A medida que la edad de oro de Hollywood se desvanecía, los estudios abandonaron sus orquestas internas y confiaron en su lugar en trabajadores independientes. Y a medida que crecía, Seidel desarrolló una condición neurológica que disminuyó gradualmente su forma de tocar. Este violinista que alguna vez fue prominente se encontró en una orquesta de boxes en Las Vegas antes de retirarse a una granja de aguacates de California. Murió en 1962, a los 62 años, siendo su violín, con mucho, su posesión más preciada.

Este violín se vendió por última vez en una subasta en Londres en 1974 por 34.000 libras (más de 3 millones de dólares en la actualidad). Actualmente es propiedad del magnate de la cadena de restaurantes japoneses Tokuji Munetsugu, quien ha acumulado una colección de instrumentos de cuerda raros y patrocina una competencia internacional de violín en Japón. (Munetsugu, de 73 años, no dijo por qué lo está vendiendo).

La música de cine se ha abierto camino en las salas de conciertos, y el compositor de “Star Wars” y “Tiburón” John Williams es posiblemente el compositor vivo más popular de Estados Unidos. Pero las partituras de películas y sus lectores, en su mayoría anónimos, han sido rechazados durante mucho tiempo por la élite de la música clásica.

¿Podría, no obstante, la venta del “da Vinci” establecer un récord?

El Stradivarius “Lady Blunt”, que una vez fue propiedad de la nieta de Lord Byron, tiene el récord actual de un violín vendido en una subasta. (Su venta de 2011, por 15,9 millones de dólares, también estuvo a cargo de Tarisio). Al igual que el “Mesías” Stradivarius que ahora se encuentra en el Museo Británico, “Lady Blunt” casi nunca se ha representado y se mantiene en perfecto estado.

Carlos Tome, violinista y copropietario de Tarisio, dijo que la casa de subastas no ha publicado un presupuesto para el “da Vinci”. Citando su rareza, un Stradivarius del período dorado, su hermosa condición y su “procedencia única de Hollywood”, dijo que espera que se venda por entre $ 15 millones y $ 20 millones.

“Podría establecer un récord”, dijo, señalando el surgimiento de una clase de coleccionistas adinerados desde la venta de “Lady Blunt” hace una década. (Otros comerciantes dicen que desde entonces ha habido varias ventas privadas a precios de más de 20 millones de dólares).
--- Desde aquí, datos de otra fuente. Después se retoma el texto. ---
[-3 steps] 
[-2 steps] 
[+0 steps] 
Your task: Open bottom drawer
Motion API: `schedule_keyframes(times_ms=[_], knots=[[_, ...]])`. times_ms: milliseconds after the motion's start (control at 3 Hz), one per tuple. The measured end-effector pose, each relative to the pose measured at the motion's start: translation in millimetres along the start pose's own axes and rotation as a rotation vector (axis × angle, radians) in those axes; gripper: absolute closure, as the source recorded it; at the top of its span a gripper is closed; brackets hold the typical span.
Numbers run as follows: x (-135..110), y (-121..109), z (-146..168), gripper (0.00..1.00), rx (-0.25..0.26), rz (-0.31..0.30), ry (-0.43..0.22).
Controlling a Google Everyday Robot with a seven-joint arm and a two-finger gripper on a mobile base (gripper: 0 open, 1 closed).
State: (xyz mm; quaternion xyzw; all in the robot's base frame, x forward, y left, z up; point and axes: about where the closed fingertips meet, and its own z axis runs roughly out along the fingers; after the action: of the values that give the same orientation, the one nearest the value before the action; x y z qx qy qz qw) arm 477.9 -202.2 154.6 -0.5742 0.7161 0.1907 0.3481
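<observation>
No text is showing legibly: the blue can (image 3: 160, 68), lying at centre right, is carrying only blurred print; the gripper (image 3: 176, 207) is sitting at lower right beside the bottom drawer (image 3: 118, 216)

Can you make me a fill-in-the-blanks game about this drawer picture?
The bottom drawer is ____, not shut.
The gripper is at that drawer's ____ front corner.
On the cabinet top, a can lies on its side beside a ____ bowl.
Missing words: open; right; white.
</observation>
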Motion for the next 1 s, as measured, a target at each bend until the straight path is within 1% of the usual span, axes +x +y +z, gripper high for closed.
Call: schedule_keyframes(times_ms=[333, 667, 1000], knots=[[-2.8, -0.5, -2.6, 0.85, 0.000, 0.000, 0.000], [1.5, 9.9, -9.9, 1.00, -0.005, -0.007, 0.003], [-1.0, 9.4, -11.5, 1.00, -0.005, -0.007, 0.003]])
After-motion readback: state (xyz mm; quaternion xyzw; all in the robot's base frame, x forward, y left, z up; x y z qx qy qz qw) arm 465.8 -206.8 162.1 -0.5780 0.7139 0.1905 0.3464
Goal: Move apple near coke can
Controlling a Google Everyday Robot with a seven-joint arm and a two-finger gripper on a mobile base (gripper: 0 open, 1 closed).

Baer descartó la idea de que el pedigrí de Hollywood de “da Vinci” podría reducir su valor de subasta. Aunque admitió que Seidel no había grabado la música más rigurosa intelectualmente, agregó que “el hecho de que sea un artista de Hollywood no debe disminuir el valor”.

“Era un gran músico clásico antes de llegar a Hollywood”, agregó Baer. “Y ‘El mago de Oz’ es un gran problema”.